Exercise details
Each line from the opening of the listing below through the line that contains "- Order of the" is to be output exactly as written.

· · ·

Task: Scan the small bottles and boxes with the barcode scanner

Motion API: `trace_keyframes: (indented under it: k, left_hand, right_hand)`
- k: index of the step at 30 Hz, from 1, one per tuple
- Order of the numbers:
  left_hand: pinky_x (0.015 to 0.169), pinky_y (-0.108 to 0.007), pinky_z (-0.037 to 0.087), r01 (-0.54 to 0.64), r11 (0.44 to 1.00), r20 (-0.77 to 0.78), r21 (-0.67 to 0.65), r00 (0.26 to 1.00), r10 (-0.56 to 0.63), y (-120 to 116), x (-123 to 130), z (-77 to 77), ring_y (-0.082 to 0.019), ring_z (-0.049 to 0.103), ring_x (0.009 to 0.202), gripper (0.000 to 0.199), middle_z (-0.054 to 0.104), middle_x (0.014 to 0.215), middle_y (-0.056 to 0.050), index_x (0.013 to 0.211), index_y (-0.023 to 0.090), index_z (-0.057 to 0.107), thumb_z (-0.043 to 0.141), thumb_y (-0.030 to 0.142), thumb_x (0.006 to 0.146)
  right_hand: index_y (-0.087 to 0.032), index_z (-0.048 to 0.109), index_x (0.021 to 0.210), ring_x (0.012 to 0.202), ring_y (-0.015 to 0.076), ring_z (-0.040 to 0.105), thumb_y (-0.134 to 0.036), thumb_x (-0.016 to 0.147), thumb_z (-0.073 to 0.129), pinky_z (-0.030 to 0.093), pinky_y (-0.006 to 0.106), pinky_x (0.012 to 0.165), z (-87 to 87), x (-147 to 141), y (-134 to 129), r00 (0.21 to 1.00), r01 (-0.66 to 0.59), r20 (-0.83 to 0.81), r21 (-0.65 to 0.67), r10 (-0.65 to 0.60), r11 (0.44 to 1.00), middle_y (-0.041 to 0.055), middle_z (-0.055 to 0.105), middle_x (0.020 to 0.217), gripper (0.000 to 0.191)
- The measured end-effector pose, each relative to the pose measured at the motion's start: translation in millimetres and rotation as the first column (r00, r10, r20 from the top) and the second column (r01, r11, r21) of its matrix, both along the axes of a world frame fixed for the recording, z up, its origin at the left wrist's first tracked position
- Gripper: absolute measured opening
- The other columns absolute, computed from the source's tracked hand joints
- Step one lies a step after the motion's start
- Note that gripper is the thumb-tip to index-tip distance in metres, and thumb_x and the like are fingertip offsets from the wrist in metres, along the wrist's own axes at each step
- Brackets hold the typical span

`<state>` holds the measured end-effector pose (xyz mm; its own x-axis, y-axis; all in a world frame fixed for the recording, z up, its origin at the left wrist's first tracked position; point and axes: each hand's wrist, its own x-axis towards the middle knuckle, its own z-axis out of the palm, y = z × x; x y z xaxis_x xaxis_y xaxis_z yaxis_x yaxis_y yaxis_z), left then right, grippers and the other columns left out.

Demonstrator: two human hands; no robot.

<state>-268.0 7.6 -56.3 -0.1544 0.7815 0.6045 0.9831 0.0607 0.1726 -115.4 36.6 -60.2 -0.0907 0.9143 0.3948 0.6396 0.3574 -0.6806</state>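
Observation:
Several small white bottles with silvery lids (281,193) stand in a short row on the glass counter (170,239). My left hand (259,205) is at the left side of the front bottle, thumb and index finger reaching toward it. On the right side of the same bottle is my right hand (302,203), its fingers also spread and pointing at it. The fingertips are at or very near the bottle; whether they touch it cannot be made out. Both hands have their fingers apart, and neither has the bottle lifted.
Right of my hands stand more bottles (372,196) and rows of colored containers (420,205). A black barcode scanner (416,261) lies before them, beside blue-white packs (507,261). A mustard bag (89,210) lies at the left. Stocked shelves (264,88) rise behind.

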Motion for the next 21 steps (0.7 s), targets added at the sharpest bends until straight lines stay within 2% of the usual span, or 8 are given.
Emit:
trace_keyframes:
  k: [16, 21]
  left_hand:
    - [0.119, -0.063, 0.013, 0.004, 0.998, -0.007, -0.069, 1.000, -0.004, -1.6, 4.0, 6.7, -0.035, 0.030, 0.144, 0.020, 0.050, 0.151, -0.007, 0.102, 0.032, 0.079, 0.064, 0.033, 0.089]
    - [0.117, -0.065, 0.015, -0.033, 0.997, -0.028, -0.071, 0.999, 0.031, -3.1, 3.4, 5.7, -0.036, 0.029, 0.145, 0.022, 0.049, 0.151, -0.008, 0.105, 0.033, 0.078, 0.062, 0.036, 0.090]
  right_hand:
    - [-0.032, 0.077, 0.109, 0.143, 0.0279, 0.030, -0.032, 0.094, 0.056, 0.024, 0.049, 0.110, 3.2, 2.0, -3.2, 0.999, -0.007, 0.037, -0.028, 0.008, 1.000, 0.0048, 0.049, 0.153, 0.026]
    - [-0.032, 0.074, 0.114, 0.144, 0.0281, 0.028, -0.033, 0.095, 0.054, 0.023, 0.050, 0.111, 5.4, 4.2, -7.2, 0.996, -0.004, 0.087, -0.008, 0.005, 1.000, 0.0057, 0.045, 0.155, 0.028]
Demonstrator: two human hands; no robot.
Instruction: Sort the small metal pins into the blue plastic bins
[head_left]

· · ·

Your solution
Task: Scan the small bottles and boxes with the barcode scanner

Motion API: `trace_keyframes: (indented under it: k, left_hand, right_hand)`
- k: index of the step at 30 Hz, from 1, one per tuple
- Order of the numbers:

The answer given above is complete as it stands.